Start of Data segment

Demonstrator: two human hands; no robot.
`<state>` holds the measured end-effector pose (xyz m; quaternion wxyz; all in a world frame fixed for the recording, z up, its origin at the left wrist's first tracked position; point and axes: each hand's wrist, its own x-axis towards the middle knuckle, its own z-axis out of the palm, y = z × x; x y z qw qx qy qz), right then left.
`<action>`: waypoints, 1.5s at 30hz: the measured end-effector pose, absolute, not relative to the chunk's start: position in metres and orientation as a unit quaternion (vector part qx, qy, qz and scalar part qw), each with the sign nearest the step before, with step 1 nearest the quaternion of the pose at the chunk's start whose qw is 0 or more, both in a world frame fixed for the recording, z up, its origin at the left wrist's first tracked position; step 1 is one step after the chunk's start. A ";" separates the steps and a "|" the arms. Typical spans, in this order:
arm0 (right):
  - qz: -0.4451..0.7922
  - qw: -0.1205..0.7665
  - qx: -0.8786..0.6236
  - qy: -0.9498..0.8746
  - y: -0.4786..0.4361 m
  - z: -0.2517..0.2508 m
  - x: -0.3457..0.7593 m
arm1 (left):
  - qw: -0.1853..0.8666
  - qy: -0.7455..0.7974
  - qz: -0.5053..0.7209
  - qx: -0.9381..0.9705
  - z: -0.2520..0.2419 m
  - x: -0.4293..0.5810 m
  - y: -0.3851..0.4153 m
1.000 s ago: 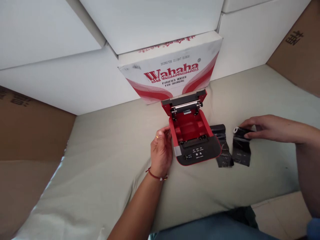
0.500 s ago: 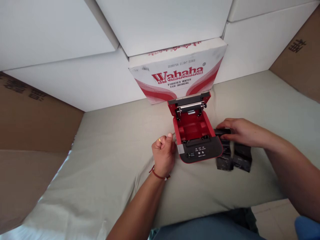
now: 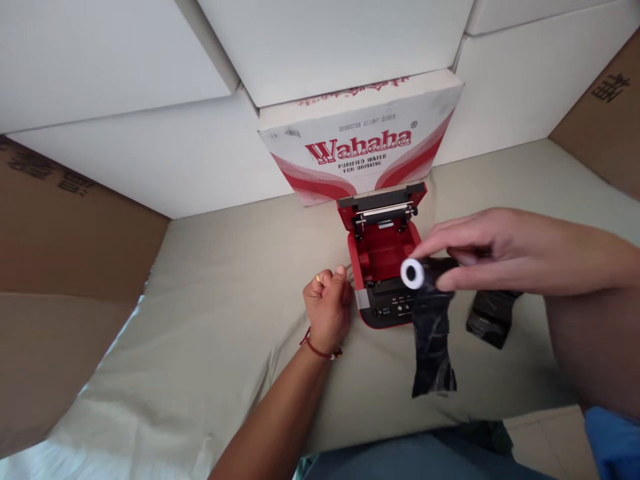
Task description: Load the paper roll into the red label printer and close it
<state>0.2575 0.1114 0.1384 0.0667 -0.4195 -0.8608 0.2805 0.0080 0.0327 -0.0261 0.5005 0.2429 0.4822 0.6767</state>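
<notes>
A small red and black printer (image 3: 354, 263) stands on the cloth with its lid tipped back, its red inner bay showing. My left hand (image 3: 326, 308) is curled into a fist close against the printer's left side, with nothing visible in it. My right hand (image 3: 495, 250) pinches a black roll of paper (image 3: 431, 327) between thumb and fingers, above the printer's right side. One white end of the roll, with a dark hole in its middle, faces me, and a creased black strip hangs from it. Another black roll (image 3: 490, 319) lies on the cloth to the right, partly under my right wrist.
A white and red Wahaha water carton (image 3: 360, 147) stands right behind the printer. White boxes (image 3: 150, 167) are stacked along the back, and brown cardboard boxes (image 3: 75, 227) stand at both sides. Pale green cloth (image 3: 210, 307) with some folds covers the surface.
My right hand has lifted one black roll off the cloth and brought it up and left, over the printer's edge. The other roll stays lying. My left hand has not moved.
</notes>
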 end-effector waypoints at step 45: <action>0.223 0.342 -0.536 -0.739 0.118 0.076 0.230 | -0.098 0.365 0.478 0.793 -0.018 0.005 -0.006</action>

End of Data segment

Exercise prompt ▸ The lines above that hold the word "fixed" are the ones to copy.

Exercise result ▸
`<state>` holds the measured end-effector pose (xyz m; quaternion wxyz; all in a world frame fixed for the recording, z up, its origin at the left wrist's first tracked position; point and axes: each hand's wrist, its own x-axis towards the middle knuckle, its own z-axis out of the palm, y = z × x; x y z qw qx qy qz), right then left.
`<action>`: waypoints, 1.5s at 30hz: the measured end-effector pose, absolute, not relative to the chunk's start: position in metres and orientation as a unit quaternion (vector part qx, qy, qz and scalar part qw), each with the sign nearest the step before, with step 1 nearest the quaternion of the pose at the chunk's start whose qw is 0 or more, both in a world frame fixed for the recording, z up, its origin at the left wrist's first tracked position; step 1 is one step after the chunk's start. A ";" separates the steps and a "|" the arms. Typical spans, in this order:

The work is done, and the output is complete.